ECTS2016 Cancer and Bone Oral Communications Oral Communications (18 abstracts)

Peripheral tumour re-growth following combination therapy – role of the bone microenvironment

Marie-Therese Haider , Penelope D. Ottewell , Nicola J. Brown , Diane V. Lefley & Ingunn Holen


Academic Unit of Clinical Oncology, University of Sheffield, Sheffield, UK.


Background: Cancer patients often receive a combination of drugs that target both the microenvironment and the tumour cells. However, the role of the bone microenvironment (BME) in mediating peripheral breast cancer growth remains poorly understood. This is the first study to determine whether reduced subcutaneous tumour growth following combination therapy is due to direct interactions between the drugs and tumour cells or through zoledronic acid induced alterations to the BME.

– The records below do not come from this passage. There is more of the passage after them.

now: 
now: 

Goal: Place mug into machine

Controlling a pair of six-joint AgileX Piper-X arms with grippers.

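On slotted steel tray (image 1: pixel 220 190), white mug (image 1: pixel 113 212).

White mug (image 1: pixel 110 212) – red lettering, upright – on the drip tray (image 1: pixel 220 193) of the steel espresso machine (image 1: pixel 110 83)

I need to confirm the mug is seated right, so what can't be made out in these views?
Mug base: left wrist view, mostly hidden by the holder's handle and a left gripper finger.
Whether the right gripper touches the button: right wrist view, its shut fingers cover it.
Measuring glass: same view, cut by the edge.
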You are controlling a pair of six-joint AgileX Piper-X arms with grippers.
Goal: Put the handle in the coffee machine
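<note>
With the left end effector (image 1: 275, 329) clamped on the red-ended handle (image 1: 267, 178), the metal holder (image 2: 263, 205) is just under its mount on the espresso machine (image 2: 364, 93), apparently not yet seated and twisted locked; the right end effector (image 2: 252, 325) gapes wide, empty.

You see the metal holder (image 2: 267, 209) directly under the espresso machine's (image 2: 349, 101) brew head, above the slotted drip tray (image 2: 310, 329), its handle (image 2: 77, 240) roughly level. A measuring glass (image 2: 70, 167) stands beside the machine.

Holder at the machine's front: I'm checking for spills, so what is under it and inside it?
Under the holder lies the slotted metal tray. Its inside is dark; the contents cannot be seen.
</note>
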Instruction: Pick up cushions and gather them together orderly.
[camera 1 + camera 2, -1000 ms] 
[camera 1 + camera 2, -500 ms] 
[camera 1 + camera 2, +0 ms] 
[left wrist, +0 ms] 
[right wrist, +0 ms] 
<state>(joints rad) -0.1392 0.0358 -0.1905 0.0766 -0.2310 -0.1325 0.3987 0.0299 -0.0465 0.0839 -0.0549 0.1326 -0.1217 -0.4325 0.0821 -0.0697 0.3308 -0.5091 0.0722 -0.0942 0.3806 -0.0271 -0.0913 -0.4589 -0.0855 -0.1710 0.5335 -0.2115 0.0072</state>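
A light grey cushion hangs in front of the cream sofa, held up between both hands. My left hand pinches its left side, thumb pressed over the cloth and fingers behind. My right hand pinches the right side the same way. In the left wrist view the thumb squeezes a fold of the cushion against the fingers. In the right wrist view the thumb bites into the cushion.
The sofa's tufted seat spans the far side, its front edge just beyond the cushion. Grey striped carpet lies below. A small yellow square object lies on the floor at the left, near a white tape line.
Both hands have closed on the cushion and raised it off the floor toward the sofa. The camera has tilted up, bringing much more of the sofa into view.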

Methods: 5×105 MDA-G8 cells were subcutaneously inoculated into female BALB/c nude mice. Animals received combination therapy (2 mg/kg doxorubicin (DOX, i.v.) followed 24 h later by 100 μg/kg zoledronic acid (ZOL, i.p.)) or PBS control weekly for 5 weeks. Tumour fragments (~14 mm3, from mice receiving combination therapy) were subcutaneously transplanted into naïve BALB/c nude mice that had been pre-treated with 100 μg/kg ZOL or control. Tumour growth was monitored using callipers and alterations to the BME assessed (μCT, immunofluorescence, histology). Effects on bone marrow derived cells were determined by flow cytometry using markers for CD11b/Gr1+ and LSK cells.

Results: Weekly combination therapy successfully suppressed tumour growth (Tumour volume day 33: DOX/ZOL: 82.9±13.9 mm3, n=13 vs. PBS: 330.9±125.3 mm3, n=5, P≤0.0001). Trabecular bone volume increased after both combination therapy (DOX/ZOL: 15.53±0.91% vs. PBS: 10.25±0.36%, n=3/group) and ZOL pre-treatment (ZOL: 37.04±1.80%, n=4 vs. PBS: 9.59±0.40%, n=6, P≤0.01). Growth of re-transplanted tumour fragments resumed at equal rates whether transplanted into ZOL or PBS pre-treated hosts (Tumour volume day 33: ZOL: 223.9±45.36 mm3, n=8 vs. PBS: 175.5±44.39 mm3, n=7). Alterations in tumour and bone vasculature were observed following both ZOL or combination therapy.

Conclusion: Here we demonstrate that modification of the BME with ZOL is not sufficient to supress peripheral breast cancer growth following cessation of combination therapy suggesting that both the tumour and microenvironment need to be targeted for successful anti-cancer therapy.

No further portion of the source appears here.